I read a post today from an aquaintance that she and her husband would like to give up the farm due to "old age and health issues." Unfortunately, I think she is younger than I am!
My DH had a hip replacement last Tuesday. The weather in our area has been snowstorm after snowstorm after snowstorm. We have been waiting on spring to come. Finally, on Saturday, the snow ceased and the temperatures soared up to the mid-60's. He was riding down our dirt road on the tractor, with a walker up behind the seat in case he had to walk home. I could say something here about being irrepressable, but I will refrain. After his joyride on the tractor, he insisted that I rototill our garden, so that I could plant the onion sets/plants that had arrived in the mail two days prior.
I think he has cabin fever from being confined in the hospital.
He needed to move a car out of the way in the garage in order to get the rototiller out. He started walking out to the garage with his walker. Having two replaced hips myself, I knew that he was overdoing it already, just to walk through the uneven ground to the garage. I knew I could not dissuade him, so I got the other set of car keys and walked quickly to the car to take it out. After I got the car out of the garage, he started the rototiller (I have a hard time pulling the starting cord.) I walked it over to the garden. Luckily the ground was smooth in the section I rotated into onion plants this year, having been tomatoes under a weed barrier last year, and the tilling was smooth as I walked through the garden. We have a Troy Built "Pony" model tiller, and when I bought it, the seller demonstrated walking alongside it and holding it with one hand. I was able to do this in the garden plot. The problem was, that when I reached the border, the tines found the sod of the lawn, and the tiller lurched out of my control, before I released the controls.
After he watched me running twice through the garden, he said "Get out of the way!" and grabbed the tiller controls. I knew this would be too much for his healing hip joint. I started screaming at him "NO! NO! NO! and turned the control to "Stop", but he immediately turned it back to run.
He took a turn through the garden up and back. Then he stopped the tiller. I knew this was going to be a problem. It is the eternal battle of the sexes, brawn versus wisdom. Wisdom won out, or maybe it was pain. He ended up staying in the chair on Sunday with ice pack on his hip. The tiller is still in the yard, since I can't start it to move it.
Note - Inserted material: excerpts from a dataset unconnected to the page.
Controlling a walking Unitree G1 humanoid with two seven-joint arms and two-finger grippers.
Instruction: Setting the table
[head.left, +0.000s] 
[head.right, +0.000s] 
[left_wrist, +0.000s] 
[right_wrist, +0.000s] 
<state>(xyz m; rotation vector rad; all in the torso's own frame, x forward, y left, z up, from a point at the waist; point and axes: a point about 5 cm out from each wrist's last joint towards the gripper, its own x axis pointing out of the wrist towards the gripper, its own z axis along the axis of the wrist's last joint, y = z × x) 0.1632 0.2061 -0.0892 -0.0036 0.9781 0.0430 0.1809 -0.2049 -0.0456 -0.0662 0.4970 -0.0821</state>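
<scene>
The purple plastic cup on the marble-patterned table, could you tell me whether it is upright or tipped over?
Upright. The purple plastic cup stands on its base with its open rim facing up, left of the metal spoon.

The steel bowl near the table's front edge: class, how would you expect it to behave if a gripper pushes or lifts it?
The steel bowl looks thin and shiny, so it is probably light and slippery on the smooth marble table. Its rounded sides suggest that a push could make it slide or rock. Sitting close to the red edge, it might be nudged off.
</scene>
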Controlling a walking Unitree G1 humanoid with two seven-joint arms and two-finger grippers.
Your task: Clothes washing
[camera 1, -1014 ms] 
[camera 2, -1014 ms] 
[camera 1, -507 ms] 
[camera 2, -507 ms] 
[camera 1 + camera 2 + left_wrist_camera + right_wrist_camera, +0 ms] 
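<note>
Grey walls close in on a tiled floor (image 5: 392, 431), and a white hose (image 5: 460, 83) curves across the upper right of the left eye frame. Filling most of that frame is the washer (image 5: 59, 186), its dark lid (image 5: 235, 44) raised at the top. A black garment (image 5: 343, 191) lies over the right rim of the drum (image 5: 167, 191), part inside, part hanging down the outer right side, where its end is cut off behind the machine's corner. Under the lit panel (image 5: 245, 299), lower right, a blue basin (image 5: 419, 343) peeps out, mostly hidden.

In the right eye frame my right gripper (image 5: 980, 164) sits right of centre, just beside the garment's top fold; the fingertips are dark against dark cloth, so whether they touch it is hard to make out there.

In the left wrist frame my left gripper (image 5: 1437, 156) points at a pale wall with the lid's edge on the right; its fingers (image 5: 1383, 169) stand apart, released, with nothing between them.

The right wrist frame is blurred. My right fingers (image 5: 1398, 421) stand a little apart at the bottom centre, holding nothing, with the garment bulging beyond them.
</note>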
My own knees were swollen on Sunday. I have already had two hip replacements, and I am pending knee replacements, they are bone-on-bone. I did not feel like planting onion sets on Sunday. But today, I took a couple of arthritis-strength Tylenol, and some Alleve, and I braved the elements to actually plant the onions.
I used a long twine attached to a staple to mark my row. The first row, I tried to get on my knees to plant, but it proved to be too much. I stretched out prone on the ground, and used my fingers to create planting holes for the onion sets. I scooted along with my leg, as if I were swimming along the lawn. It took a long time, and it was uncomfortable. I decided to try a different method for the second row. I set the twine marker over about 8 inches, then used a hoe and a rake to create a furrow. I set the plants about three inches apart in the furrow. I used a lot of my yoga poses to bend over and set the plants in the furrow. After I completed the setting, I used the hoe and a rake to firm the soil around the plants.
This was fairly successful, less painful and took less time than scooting along the ground. I repeated for the third row, just as it started to rain.
Hopefully some of them will survive.